§ Task to complete
Using the material below, state how many of its lines contain the string "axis", with no other words.

§ Excerpted records
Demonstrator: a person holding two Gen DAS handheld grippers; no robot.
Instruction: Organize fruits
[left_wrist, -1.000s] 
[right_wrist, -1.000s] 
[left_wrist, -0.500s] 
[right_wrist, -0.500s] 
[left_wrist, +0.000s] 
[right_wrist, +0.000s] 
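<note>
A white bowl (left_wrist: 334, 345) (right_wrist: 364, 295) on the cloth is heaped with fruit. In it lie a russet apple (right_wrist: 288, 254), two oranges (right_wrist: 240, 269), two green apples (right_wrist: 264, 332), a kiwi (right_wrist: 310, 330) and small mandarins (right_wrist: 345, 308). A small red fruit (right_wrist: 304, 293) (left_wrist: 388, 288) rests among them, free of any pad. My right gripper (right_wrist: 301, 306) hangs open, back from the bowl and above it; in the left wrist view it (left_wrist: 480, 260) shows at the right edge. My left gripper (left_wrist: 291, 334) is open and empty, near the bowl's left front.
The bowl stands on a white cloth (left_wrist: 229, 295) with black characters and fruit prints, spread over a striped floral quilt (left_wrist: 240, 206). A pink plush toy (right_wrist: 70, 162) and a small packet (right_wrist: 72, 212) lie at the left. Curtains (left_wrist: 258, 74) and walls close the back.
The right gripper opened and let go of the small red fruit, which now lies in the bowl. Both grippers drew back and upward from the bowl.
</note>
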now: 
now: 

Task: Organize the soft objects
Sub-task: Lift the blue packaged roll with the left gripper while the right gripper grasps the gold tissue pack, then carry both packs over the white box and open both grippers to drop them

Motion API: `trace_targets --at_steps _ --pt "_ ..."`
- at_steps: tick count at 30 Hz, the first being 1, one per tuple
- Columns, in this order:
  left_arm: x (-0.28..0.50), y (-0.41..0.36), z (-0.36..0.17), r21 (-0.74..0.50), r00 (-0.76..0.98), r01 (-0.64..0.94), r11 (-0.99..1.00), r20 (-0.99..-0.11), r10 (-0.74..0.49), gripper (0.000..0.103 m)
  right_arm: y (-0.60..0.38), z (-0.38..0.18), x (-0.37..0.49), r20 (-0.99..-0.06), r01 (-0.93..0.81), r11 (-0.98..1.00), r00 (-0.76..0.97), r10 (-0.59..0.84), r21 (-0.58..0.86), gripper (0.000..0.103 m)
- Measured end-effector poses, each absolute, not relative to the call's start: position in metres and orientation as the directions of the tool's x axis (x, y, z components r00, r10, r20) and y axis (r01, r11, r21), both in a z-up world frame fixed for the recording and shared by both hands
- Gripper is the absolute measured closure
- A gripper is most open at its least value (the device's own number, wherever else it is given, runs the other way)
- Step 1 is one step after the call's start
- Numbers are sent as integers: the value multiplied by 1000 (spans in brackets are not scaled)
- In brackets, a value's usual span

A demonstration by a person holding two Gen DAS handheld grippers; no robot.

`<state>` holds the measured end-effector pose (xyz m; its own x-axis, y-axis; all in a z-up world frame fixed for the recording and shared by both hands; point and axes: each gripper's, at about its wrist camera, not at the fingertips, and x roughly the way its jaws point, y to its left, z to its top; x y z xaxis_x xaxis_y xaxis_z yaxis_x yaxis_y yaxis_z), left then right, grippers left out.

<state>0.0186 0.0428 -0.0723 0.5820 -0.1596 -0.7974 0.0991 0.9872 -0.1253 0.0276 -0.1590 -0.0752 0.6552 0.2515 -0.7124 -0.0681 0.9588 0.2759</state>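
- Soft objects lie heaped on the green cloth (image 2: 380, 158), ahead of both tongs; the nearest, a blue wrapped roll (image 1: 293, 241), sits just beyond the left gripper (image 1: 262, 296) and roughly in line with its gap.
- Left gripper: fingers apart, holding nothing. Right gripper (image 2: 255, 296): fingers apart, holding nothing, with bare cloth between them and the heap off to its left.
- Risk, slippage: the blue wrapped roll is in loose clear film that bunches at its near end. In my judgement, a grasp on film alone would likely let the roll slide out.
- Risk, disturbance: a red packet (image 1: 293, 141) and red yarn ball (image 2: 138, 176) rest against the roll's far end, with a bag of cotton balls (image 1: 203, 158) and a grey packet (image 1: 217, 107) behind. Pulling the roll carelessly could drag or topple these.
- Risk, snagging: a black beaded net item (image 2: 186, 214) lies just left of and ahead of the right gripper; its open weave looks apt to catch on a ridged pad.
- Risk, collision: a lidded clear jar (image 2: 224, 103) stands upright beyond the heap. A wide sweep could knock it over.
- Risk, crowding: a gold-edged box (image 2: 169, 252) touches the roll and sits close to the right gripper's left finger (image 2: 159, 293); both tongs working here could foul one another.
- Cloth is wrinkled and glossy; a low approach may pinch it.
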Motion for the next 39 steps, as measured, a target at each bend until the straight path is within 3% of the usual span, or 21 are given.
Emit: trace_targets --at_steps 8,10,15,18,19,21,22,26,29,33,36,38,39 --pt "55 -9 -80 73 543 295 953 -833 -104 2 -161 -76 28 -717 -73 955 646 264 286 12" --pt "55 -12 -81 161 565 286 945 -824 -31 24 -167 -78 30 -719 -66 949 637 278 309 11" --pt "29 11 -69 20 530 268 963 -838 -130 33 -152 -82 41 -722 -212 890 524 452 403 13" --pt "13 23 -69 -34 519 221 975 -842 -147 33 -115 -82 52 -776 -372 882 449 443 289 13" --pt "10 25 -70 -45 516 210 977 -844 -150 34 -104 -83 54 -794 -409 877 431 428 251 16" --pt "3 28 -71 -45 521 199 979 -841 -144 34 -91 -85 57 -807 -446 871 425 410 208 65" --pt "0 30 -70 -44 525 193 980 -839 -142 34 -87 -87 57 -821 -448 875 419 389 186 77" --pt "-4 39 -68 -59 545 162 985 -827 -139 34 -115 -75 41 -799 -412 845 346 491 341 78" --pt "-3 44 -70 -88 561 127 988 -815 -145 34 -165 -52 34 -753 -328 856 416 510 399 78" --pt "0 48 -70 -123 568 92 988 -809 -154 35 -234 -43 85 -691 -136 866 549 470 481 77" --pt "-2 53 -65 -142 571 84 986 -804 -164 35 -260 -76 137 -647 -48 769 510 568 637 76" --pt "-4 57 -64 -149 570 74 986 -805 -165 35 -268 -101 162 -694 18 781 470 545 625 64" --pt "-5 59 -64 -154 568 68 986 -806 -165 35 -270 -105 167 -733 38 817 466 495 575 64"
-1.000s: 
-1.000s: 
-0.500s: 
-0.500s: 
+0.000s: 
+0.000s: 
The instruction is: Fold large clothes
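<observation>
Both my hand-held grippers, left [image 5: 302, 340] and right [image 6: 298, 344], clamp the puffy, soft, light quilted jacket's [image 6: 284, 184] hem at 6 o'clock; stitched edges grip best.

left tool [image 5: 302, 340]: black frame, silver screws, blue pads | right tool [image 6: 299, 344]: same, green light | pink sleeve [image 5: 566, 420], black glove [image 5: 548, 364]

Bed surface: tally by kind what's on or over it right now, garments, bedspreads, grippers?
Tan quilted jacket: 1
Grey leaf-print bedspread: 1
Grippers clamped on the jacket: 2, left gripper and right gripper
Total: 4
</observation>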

§ Response to the exercise
2